>>>

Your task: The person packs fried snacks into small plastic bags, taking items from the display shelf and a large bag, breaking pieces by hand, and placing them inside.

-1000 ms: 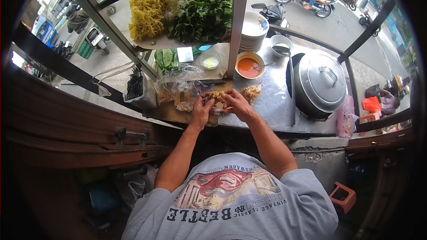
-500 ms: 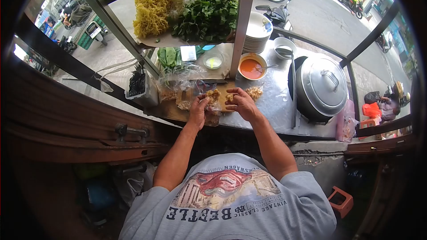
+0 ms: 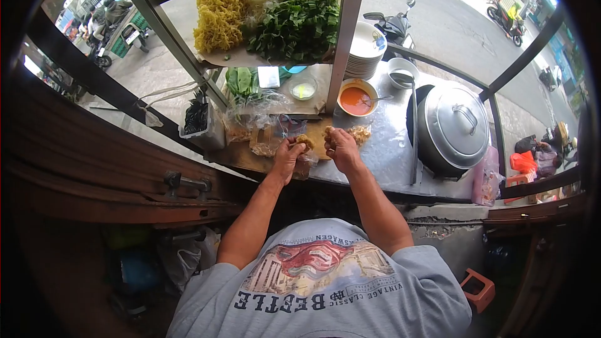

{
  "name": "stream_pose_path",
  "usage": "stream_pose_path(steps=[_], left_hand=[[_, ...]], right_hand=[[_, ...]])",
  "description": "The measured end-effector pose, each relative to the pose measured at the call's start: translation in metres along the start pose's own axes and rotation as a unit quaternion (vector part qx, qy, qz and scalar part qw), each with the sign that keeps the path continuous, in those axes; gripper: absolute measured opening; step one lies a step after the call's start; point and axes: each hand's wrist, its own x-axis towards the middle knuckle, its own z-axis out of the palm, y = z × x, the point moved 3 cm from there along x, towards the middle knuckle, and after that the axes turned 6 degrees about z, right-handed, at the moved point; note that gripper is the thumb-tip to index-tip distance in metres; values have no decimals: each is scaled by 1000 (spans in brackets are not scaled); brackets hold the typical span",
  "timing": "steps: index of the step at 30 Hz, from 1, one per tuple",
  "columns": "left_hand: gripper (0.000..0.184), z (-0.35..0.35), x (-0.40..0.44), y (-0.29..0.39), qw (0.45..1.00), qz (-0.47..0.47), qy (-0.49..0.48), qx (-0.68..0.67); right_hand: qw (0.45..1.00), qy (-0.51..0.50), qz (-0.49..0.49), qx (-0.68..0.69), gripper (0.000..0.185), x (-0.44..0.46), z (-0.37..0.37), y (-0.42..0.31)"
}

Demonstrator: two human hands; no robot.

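My left hand (image 3: 287,161) pinches a golden-brown piece of fried food (image 3: 305,142), which looks like a fritter. A similar golden-brown piece (image 3: 328,132) is held in my right hand (image 3: 344,151), a short gap away. Both hands are above a wooden board (image 3: 255,158). Beneath and beside the left hand lies a clear plastic bag (image 3: 305,166); its contents are hard to make out. Just behind my right hand sits a heap of pale, crisp-looking bits (image 3: 360,134) on the metal counter (image 3: 391,150).
A bowl of orange-red sauce (image 3: 355,99) with a spoon stands beyond my right hand. Stacked plates (image 3: 365,50), a white bowl (image 3: 400,74) and a large lidded pot (image 3: 454,126) are farther right. Yellow noodles (image 3: 219,15) and chopped greens (image 3: 291,25) fill the upper shelf.
My left hand has moved slightly right and down, its fried piece now turned and more covered by the fingers. The right hand has lifted its piece a little and turned it upward.
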Motion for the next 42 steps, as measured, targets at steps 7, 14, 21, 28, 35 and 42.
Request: stream_pose_path(steps=[7, 14, 21, 28, 35, 42], left_hand=[[31, -2, -11, 14, 999, -34, 14, -15], [31, 16, -8, 12, 1000, -14, 5, 11], [29, 18, -4, 16, 998, -36, -17, 41], [21, 23, -7, 16, 995, -96, -25, -2], [19, 22, -8, 11, 991, -119, -16, -51], [31, 13, -3, 21, 994, -98, 33, -30]], right_hand=[[997, -20, 69, 14, 28, -14, -2, -16], [975, -58, 25, -212, 26, -21, 28, -6], [993, -49, 39, -98, 15, -6, 10, -5], [997, -10, 62, -34, 11, 0, -10, -2], [998, 37, 35, 45, 12, 8, -29, -1], [992, 79, 11, 95, 14, 3, -44, -21]])
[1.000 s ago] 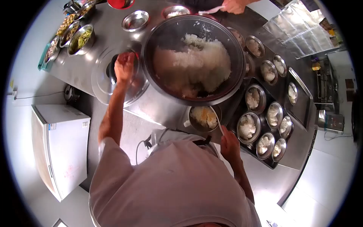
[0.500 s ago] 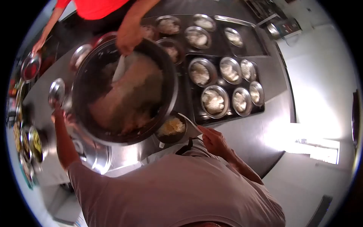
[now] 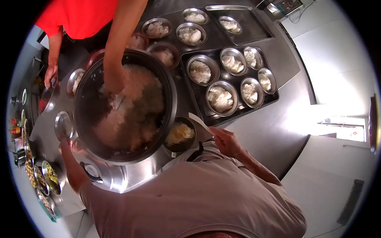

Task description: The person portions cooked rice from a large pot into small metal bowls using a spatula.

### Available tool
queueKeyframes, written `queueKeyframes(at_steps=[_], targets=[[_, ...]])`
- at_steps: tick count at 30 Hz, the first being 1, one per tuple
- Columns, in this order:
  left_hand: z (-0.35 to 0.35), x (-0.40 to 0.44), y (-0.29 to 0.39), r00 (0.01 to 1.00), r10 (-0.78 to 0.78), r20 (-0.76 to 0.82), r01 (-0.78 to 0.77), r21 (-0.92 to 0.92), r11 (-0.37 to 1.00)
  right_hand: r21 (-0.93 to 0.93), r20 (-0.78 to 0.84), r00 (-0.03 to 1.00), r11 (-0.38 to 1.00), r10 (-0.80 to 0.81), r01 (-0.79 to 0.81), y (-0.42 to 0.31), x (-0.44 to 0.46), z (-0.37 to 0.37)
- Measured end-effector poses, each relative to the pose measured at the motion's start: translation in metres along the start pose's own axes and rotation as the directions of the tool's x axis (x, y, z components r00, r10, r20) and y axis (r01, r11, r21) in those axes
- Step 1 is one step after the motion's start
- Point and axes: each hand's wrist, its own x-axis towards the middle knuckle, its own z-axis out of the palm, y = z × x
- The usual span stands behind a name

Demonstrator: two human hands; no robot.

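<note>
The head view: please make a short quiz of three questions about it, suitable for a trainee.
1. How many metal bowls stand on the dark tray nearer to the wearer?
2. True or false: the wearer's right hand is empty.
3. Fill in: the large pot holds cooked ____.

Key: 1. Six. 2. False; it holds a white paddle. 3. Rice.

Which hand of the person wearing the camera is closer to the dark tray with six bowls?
Right. The right hand holds a white paddle this side of the tray; the left hand is beyond the big pot, at a metal bowl.
</note>
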Motion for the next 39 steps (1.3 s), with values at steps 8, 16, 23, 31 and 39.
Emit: queueKeyframes(at_steps=[8,16,23,31,39], targets=[[-0.018,0.027,-0.015,0.992,-0.053,0.116,0.057,-0.026,0.998,0.344,-0.15,0.936,0.904,0.318,-0.252,0.031,0.0,0.011],[-0.03,0.036,-0.02,0.973,-0.003,0.232,-0.011,0.058,0.998,0.397,-0.139,0.927,0.877,0.347,-0.269,0.054,0.0,0.017],[-0.027,0.01,-0.007,0.959,-0.023,0.284,0.018,0.02,1.0,0.453,-0.122,0.916,0.843,0.383,-0.292,0.036,0.002,0.016],[-0.042,0.002,-0.003,0.734,0.309,0.604,-0.664,0.733,0.146,0.514,-0.125,0.897,0.801,0.425,-0.308,0.048,-0.002,0.027],[-0.025,-0.07,0.007,0.692,0.474,0.544,-0.579,0.811,-0.085,0.667,-0.072,0.904,0.694,0.421,-0.27,0.023,0.011,-0.001]])
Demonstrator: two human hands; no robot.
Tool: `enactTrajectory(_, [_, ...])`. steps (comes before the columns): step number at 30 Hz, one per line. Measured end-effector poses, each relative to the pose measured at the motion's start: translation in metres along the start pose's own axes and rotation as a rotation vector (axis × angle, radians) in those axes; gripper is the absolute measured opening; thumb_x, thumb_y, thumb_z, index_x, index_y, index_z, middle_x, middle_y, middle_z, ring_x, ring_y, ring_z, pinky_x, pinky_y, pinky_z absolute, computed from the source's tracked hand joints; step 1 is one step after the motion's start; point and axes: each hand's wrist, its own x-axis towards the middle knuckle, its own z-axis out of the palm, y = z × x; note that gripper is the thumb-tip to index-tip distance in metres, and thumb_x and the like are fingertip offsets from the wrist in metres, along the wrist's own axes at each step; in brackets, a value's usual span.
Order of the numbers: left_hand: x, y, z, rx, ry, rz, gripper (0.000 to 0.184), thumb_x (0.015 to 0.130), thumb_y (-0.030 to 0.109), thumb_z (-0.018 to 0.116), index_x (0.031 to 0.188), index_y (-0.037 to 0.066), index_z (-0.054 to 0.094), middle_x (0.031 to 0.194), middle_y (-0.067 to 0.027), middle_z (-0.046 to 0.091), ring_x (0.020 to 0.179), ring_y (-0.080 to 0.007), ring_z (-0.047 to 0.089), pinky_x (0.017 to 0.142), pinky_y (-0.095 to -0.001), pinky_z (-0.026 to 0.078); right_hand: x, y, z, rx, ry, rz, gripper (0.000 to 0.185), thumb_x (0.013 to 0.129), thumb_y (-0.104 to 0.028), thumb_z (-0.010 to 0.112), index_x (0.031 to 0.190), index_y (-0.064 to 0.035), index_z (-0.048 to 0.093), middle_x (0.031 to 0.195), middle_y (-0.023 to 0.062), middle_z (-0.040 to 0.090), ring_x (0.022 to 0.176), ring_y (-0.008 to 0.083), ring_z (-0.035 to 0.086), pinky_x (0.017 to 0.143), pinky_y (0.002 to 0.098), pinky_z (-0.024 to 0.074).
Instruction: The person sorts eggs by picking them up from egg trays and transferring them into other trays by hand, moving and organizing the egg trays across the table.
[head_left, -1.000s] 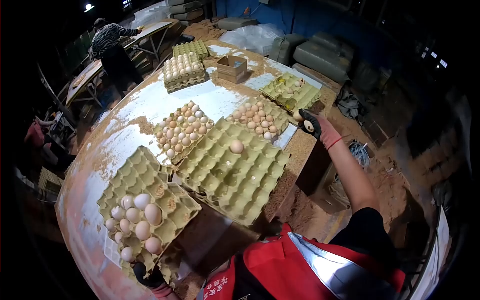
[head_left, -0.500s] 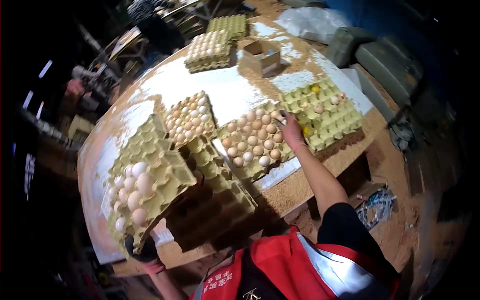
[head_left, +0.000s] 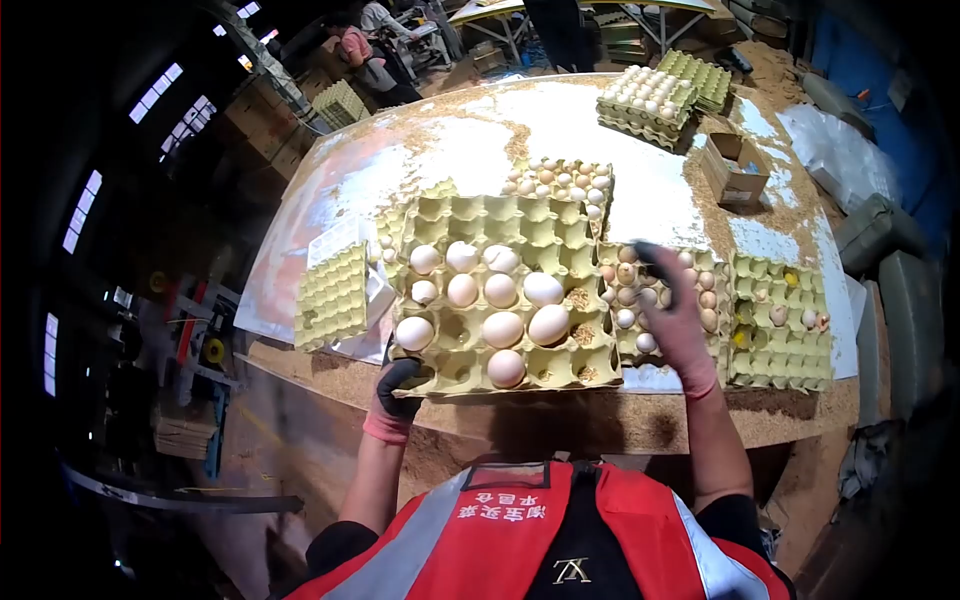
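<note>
We are working at a broad white worktable [head_left: 655, 200] dusted with brown granular litter, and it is filling most of the view in a dim room. Long bright windows [head_left: 82, 212] are lighting the left wall, and a person in a pink top [head_left: 357, 48] is standing beyond the far edge. At the far right of the table, stacked yellow-green moulded-pulp trays with pale eggs [head_left: 648, 108] are standing near an open brown cardboard box [head_left: 735, 178]. Nearer, a pulp tray of brown and white eggs [head_left: 708, 298] is lying beside a yolk-stained pulp tray [head_left: 780, 352]. At the near edge we are holding a yellow-green pulp tray [head_left: 500, 222], partly filled with large white and pale pink eggs [head_left: 503, 329]. Our left hand [head_left: 393, 400], in a black-and-pink glove, is gripping its near left corner, thumb over the rim; the fingers beneath are hidden. Our right hand [head_left: 675, 318], gloved alike, is hovering over the brown-and-white egg tray, fingers parted from the thumb in a wide curve; we cannot tell whether the fingertips are touching an egg.
</note>
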Motion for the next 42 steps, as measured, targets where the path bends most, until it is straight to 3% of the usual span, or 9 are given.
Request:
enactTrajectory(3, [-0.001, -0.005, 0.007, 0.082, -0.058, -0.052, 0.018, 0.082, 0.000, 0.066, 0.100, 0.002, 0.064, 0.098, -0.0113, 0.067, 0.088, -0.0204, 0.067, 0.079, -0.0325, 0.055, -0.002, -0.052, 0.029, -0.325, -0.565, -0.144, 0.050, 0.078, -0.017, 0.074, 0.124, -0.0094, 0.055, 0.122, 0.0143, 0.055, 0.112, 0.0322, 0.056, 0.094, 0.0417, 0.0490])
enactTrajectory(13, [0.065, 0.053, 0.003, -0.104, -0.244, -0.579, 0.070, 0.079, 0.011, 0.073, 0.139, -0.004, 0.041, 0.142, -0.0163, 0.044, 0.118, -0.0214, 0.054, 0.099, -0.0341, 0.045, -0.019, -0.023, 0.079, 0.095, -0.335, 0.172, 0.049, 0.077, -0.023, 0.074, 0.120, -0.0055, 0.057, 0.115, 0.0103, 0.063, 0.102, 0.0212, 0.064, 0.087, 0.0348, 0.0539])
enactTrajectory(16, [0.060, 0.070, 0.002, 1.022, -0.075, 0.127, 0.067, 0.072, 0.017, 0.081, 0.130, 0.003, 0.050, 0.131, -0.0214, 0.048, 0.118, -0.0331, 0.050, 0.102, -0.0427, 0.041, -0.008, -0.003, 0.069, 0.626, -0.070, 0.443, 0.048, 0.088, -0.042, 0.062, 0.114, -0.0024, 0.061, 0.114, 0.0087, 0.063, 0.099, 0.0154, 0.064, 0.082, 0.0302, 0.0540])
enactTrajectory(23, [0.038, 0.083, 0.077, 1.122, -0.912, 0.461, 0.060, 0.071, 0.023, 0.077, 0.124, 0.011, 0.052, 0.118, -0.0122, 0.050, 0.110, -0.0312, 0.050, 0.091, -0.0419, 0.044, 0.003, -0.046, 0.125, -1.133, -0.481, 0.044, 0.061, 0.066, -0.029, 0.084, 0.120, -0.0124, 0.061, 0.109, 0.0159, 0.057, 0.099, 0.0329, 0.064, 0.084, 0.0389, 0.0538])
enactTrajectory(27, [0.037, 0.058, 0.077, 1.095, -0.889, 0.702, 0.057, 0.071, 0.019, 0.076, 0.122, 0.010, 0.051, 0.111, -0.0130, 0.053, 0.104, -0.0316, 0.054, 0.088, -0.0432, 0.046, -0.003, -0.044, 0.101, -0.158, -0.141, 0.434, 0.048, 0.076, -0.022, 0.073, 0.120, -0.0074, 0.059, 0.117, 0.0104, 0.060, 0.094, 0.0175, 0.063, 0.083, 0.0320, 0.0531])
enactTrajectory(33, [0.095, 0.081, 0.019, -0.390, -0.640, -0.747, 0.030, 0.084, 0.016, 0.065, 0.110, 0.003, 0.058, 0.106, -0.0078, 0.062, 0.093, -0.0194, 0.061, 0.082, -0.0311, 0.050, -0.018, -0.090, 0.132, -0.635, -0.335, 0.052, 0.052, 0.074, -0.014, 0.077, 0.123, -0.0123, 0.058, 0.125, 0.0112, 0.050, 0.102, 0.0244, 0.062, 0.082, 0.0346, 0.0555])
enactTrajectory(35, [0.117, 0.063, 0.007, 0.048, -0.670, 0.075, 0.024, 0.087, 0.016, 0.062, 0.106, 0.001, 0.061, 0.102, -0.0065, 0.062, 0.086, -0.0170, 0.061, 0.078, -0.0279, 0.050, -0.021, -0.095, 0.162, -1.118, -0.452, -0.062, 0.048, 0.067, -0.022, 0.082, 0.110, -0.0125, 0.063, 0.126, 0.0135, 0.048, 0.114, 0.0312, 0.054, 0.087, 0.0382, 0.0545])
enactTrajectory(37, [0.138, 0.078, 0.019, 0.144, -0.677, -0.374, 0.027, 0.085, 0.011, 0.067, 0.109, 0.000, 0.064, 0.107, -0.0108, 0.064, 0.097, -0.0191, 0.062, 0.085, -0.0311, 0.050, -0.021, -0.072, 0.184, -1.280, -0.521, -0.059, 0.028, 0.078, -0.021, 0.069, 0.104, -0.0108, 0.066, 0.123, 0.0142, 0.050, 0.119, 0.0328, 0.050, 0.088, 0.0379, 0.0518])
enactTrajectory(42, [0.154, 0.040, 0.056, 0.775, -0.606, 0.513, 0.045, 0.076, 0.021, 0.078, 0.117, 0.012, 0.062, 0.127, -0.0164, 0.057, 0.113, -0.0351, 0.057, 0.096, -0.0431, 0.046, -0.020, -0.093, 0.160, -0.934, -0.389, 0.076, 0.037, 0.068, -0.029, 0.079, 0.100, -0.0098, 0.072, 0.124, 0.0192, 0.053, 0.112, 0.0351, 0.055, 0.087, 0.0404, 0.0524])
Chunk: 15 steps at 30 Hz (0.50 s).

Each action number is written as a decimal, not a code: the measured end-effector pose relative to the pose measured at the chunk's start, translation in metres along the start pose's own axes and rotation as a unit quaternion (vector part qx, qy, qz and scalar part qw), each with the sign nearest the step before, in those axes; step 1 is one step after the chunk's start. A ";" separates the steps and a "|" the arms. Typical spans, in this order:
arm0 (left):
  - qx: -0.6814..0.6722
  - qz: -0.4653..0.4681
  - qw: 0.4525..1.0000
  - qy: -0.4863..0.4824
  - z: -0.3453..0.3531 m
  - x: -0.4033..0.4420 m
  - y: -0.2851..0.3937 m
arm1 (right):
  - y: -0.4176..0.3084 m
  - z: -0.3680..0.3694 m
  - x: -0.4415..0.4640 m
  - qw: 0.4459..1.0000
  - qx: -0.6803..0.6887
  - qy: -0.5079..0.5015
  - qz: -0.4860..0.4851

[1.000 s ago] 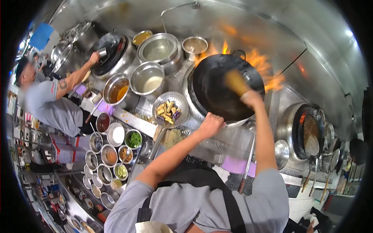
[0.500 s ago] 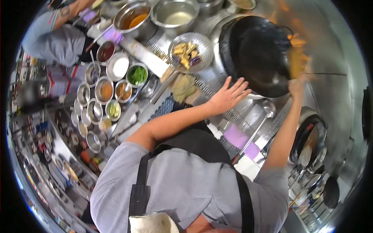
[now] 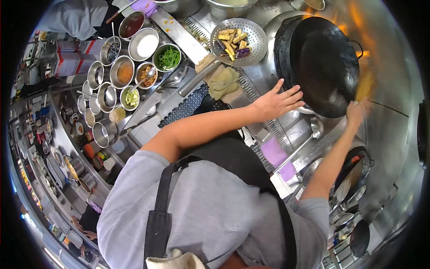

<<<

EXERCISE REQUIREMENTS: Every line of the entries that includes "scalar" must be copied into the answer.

ANSWER TO THE EXERCISE:
  "description": "The measured end-effector pose, each relative to the pose measured at the call's start: translation in metres along the start pose's own axes and rotation as a unit quaternion (vector part qx, qy, qz and scalar part qw), each with the sign that keeps the path continuous, in those axes; gripper: absolute measured opening; step one lies a step after the call's start; point and axes: each hand's wrist, its own x-axis towards the middle knuckle, its own z-axis out of the palm, y = z × x, the point moved 3 cm from there along x, towards the middle knuckle, and after that the axes turned 6 degrees about z, right-handed, at the moved point; note that gripper is the thumb-tip to index-tip distance in metres; values have no decimals: each is scaled by 1000 (spans in brackets are not scaled); brackets hold the typical span",
Each action number is written as a decimal, not a code: the measured end-effector pose relative to the pose measured at the chunk's start, translation in metres along the start pose's own axes and rotation as a unit quaternion (vector part qx, qy, qz and scalar part qw), each with the sign nearest the step before, in those axes; step 1 is one step after the chunk's start. A ";" separates the steps and a "|" the arms. Typical spans, in this order:

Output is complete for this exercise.